Required work =>
Gather each line in the entries that includes the string "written".

Source data:
--*--

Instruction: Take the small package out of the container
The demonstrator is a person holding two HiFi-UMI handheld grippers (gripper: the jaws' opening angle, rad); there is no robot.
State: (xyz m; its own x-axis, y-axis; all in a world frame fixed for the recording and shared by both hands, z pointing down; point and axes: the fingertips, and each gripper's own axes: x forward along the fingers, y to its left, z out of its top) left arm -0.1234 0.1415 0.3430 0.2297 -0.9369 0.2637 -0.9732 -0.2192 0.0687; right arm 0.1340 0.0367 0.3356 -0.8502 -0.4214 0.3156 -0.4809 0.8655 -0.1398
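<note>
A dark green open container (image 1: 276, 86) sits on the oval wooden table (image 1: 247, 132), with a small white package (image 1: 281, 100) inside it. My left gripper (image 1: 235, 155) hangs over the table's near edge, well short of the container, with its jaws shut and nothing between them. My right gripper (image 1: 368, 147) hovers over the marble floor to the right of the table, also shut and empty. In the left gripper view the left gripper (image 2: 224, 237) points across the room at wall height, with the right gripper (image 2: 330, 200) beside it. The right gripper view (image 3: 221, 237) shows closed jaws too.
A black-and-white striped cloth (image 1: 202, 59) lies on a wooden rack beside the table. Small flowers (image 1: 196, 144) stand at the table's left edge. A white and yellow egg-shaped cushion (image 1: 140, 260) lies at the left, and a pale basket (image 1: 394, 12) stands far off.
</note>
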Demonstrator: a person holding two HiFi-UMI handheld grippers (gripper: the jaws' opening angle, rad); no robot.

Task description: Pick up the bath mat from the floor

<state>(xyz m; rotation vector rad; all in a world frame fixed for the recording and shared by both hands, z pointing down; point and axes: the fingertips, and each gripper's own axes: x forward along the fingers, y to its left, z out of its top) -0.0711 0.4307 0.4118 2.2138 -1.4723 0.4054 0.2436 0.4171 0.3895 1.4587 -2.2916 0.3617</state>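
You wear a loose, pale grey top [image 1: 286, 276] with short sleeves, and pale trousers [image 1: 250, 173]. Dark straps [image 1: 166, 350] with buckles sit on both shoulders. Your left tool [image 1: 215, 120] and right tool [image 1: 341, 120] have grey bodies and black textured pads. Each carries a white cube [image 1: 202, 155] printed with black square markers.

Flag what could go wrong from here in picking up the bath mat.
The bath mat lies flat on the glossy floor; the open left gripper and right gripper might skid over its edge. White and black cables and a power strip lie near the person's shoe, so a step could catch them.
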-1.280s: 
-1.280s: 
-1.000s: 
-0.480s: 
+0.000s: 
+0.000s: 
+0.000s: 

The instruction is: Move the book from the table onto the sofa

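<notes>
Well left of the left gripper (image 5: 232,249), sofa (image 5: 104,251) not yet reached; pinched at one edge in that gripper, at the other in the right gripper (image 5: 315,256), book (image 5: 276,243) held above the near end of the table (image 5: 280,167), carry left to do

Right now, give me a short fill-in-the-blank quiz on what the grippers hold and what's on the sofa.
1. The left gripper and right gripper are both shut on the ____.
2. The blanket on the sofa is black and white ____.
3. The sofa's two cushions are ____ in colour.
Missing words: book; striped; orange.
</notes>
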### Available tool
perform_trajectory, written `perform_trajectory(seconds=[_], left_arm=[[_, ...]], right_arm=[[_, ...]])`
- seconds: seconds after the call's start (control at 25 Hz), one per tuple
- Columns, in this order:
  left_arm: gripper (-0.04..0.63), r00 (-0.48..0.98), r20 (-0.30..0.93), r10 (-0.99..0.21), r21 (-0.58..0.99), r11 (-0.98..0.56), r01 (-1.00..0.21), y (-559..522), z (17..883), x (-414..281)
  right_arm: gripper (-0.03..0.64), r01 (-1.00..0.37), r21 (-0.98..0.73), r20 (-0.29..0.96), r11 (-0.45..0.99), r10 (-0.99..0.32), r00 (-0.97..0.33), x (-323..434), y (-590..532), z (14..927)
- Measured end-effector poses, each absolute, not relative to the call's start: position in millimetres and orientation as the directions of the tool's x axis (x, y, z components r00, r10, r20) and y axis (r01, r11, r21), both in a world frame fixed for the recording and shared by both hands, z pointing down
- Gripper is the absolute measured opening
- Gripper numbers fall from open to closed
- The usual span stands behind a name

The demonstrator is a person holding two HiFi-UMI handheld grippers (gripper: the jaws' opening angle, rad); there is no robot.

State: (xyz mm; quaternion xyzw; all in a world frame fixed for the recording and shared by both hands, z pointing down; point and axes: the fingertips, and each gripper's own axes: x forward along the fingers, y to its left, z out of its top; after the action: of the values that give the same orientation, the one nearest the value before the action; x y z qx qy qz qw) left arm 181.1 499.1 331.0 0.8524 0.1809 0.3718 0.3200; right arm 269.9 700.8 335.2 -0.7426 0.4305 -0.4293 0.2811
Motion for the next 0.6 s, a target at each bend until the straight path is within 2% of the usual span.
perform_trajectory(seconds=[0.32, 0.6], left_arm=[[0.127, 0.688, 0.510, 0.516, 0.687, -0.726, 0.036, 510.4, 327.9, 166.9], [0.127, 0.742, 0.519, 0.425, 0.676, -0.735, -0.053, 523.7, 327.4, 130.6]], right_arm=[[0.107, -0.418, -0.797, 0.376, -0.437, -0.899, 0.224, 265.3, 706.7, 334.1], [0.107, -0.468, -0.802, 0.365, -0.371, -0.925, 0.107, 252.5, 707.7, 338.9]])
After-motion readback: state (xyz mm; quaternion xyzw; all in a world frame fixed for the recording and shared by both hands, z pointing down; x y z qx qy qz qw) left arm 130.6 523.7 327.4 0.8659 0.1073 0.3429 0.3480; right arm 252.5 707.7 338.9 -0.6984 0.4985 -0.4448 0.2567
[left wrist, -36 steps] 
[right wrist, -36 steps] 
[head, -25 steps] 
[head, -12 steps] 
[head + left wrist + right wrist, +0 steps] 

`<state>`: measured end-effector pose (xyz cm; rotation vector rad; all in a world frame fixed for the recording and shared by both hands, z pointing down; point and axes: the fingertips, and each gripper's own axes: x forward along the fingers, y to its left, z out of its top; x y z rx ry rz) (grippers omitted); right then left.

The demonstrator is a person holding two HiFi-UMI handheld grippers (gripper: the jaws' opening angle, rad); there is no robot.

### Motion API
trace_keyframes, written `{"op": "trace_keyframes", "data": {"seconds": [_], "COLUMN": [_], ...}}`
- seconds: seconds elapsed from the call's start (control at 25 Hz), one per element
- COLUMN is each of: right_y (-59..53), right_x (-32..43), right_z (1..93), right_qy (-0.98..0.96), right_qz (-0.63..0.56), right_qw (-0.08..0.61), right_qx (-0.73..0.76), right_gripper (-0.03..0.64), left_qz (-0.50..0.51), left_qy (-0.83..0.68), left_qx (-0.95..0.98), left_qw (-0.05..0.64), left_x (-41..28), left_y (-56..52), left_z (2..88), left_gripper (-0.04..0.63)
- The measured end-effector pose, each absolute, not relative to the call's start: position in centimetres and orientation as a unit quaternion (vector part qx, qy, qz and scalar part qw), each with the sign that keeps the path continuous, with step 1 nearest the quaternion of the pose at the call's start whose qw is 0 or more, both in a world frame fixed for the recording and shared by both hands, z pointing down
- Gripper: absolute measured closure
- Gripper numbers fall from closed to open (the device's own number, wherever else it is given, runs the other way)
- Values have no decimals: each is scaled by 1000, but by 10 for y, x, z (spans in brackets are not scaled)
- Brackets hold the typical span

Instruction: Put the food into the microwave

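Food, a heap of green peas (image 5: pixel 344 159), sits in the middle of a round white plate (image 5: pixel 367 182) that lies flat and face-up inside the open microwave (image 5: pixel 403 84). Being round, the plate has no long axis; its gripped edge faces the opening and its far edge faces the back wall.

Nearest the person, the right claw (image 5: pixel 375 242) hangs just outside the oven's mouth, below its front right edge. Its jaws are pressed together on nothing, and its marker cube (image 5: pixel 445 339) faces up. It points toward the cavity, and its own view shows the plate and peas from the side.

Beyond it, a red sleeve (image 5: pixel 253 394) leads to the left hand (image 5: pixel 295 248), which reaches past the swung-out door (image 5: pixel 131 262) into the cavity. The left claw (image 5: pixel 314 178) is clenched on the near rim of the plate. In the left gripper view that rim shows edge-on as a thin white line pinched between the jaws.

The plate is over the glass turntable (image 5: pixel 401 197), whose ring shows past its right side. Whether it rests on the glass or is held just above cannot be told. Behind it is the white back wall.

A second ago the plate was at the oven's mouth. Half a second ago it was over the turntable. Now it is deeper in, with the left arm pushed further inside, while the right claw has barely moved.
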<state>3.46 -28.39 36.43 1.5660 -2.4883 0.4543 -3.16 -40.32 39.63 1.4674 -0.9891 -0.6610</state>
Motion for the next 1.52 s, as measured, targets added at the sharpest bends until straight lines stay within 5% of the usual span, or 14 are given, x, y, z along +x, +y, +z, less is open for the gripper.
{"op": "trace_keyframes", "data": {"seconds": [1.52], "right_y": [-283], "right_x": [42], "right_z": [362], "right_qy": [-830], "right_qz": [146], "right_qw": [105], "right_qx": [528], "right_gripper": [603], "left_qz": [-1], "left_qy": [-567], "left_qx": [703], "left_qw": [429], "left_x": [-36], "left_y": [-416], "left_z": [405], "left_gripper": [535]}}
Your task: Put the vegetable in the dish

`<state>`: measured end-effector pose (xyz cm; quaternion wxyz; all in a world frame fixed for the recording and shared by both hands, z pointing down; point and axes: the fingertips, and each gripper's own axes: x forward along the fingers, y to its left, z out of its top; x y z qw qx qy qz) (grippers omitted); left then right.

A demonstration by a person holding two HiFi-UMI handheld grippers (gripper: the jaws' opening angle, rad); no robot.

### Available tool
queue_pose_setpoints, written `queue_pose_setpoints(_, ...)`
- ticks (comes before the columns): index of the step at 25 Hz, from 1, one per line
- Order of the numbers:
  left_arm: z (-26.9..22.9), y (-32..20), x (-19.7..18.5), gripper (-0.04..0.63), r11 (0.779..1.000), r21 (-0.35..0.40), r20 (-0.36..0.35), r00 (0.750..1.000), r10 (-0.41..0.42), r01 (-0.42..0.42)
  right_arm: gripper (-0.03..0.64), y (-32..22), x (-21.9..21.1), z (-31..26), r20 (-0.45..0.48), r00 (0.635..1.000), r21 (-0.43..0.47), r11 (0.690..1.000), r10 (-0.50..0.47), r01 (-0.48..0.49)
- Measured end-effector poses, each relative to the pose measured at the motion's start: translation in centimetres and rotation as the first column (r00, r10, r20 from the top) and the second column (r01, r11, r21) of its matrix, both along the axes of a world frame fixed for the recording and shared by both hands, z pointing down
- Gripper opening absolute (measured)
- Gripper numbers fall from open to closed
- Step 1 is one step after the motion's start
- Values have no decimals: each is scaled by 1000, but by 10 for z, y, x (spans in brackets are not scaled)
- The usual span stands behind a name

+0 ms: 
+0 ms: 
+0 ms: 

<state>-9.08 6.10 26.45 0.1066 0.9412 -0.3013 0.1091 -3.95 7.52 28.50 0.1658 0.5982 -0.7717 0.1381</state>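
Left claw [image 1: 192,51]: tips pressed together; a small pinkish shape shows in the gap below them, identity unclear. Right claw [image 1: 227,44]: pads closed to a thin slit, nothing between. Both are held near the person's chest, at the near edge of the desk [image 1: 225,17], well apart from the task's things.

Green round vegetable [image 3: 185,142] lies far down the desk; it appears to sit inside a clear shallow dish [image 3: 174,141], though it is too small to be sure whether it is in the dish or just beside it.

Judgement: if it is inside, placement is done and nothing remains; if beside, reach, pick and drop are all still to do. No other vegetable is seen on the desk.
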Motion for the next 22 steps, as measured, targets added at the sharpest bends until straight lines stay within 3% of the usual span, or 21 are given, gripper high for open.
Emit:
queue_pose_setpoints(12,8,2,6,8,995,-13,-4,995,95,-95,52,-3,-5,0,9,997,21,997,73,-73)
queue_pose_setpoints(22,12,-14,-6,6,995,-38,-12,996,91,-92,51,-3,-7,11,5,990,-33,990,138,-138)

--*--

Answer for this exercise =>
perform_trajectory, written `perform_trajectory(seconds=[_], left_arm=[[_, ...]], right_arm=[[_, ...]])`
trace_keyframes, written `{"op": "trace_keyframes", "data": {"seconds": [_], "COLUMN": [_], ...}}`
queue_pose_setpoints, written `queue_pose_setpoints(_, ...)`

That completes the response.